Die Sorge der Union, Werbung für Abbrüche - die der Paragraf 218 grundsätzlich weiterhin als Straftat behandelt - müsse verboten bleiben, teilen sie nicht. Das sei bereits durchs ärztliche Standesrecht und die Berufsordnung für Ärzte verboten und lasse sich notfalls im Ordnungsrecht verankern. Im Strafgesetzbuch, so Ulle Schauws, habe das "nichts zu suchen".

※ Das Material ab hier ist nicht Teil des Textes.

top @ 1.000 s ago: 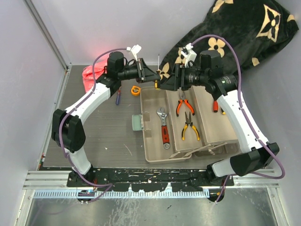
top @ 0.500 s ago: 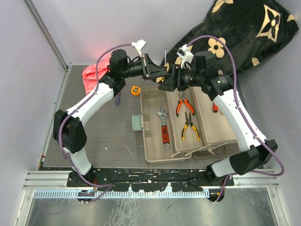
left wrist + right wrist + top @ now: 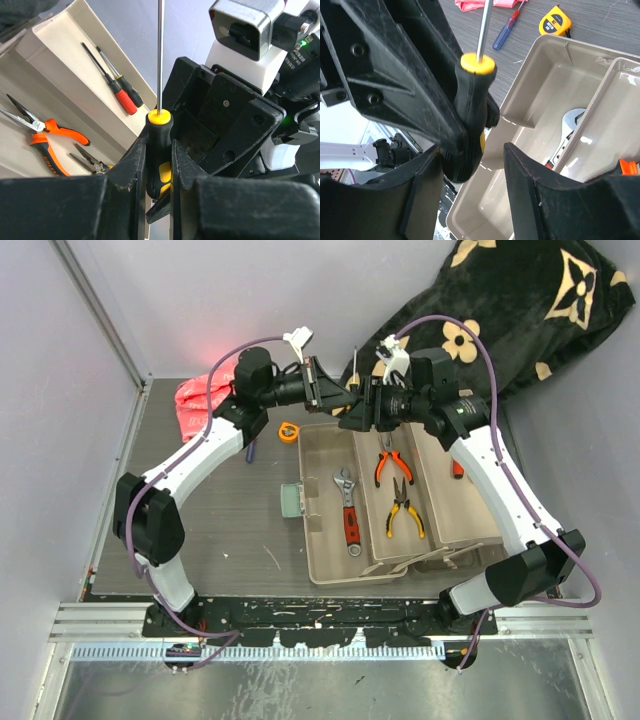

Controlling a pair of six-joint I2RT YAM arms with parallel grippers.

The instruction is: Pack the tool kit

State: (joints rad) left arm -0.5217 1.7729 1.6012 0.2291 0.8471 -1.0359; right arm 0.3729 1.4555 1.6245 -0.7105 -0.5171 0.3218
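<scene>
My left gripper [image 3: 338,398] is shut on a black-and-yellow screwdriver [image 3: 159,131], held above the toolbox's far edge with its shaft [image 3: 354,356] pointing up. My right gripper [image 3: 358,412] is open and faces the left one, its fingers either side of the same handle [image 3: 471,107], which lies against one finger. The open beige toolbox [image 3: 325,455] holds a red wrench [image 3: 348,512], orange pliers [image 3: 385,466], yellow pliers [image 3: 403,507] and two screwdrivers [image 3: 120,92]. An orange tape measure [image 3: 288,432] lies on the table by the box's far left corner.
A blue-handled screwdriver [image 3: 250,448] and a red cloth [image 3: 195,400] lie on the table at the back left. The black flower-patterned blanket [image 3: 520,310] is heaped at the back right. A small grey-green lid [image 3: 291,501] hangs on the box's left side.
My left gripper has carried the screwdriver up and to the right, toward the right gripper. The right gripper has shifted slightly left, so its fingers now bracket the handle.
</scene>
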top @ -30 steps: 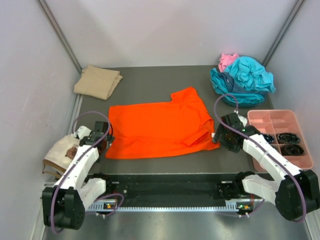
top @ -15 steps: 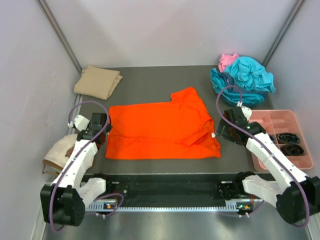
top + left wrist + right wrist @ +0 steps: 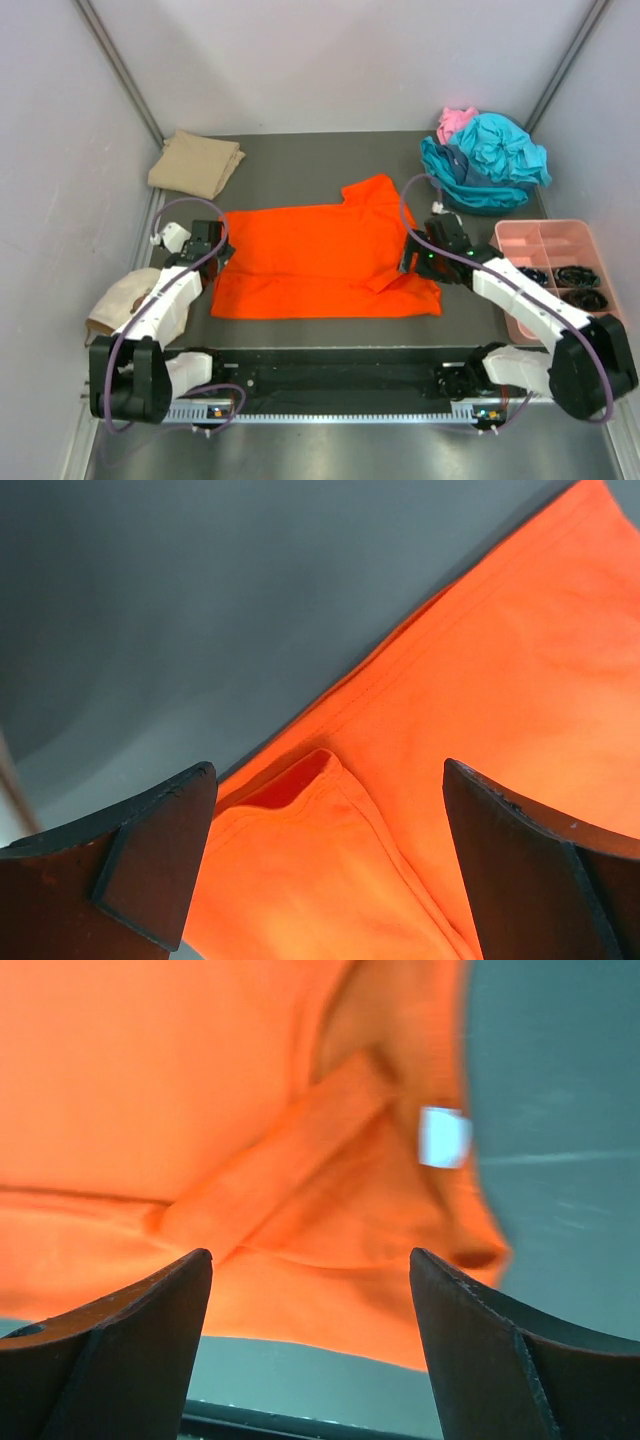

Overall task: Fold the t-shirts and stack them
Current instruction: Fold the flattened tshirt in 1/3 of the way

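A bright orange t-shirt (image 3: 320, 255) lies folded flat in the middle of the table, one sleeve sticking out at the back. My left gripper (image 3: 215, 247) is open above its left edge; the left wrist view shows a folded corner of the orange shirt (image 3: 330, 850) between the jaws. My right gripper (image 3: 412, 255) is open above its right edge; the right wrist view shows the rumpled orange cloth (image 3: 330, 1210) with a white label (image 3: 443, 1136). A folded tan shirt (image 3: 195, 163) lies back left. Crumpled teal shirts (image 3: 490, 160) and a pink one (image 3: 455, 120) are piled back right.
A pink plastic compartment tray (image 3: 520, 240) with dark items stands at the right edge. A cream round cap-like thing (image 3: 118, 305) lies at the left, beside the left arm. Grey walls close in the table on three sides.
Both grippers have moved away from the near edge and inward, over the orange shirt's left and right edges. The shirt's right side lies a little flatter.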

Die rechtspolitische Sprecherin der Unionsfraktion, Elisabeth Winkelmeier-Becker, hält dagegen: "An dem grundsätzlichen Verbot halten wir fest." Eine Werbung für Schwangerschaftsabbruch sei nicht mit dem "notwendigen Schutz des Ungeborenen" vereinbar, der seinerseits eine Beratung der Mutter erfordere, die sie zum Austragen des Kindes ermutige. Um sachliche Information und Werbung abzugrenzen, brauche es "keine vorschnelle Gesetzesänderung", Kriterien dafür könnten auch die Gerichte entwickeln.
Zeitdruck bis zur neuen Regierung
Ob man sich mit der Union notfalls auch auf eine Lösung unterhalb der Streichung einigen kann, ist bisher offen. Cornelia Möhring, Frauenpolitikerin der Linksfraktion, wollte gestern auf Anfrage keine rote Linie ziehen, erklärte aber: "Unser Wunsch ist die komplette Streichung. Ich hoffe sehr, dass wir dafür eine Mehrheit bekommen."
Die wäre zwar auch ohne CDU und CSU rechnerisch möglich. Käme auch von der FDP grünes Licht für die Streichung, hätte ein gemeinsamer Antrag 369 der 709 Bundestagsabgeordneten hinter sich. Doch die Initiative steht unter Zeitdruck. Sollten sich SPD und Union auf eine Neuauflage der GroKo einigen, sehen die Mehrheitsverhältnisse wieder anders aus. Man hoffe insofern, so Möhring, "dass die Zeit genutzt werden kann, in der keine Fraktion durch Koalitionsverträge gebunden ist".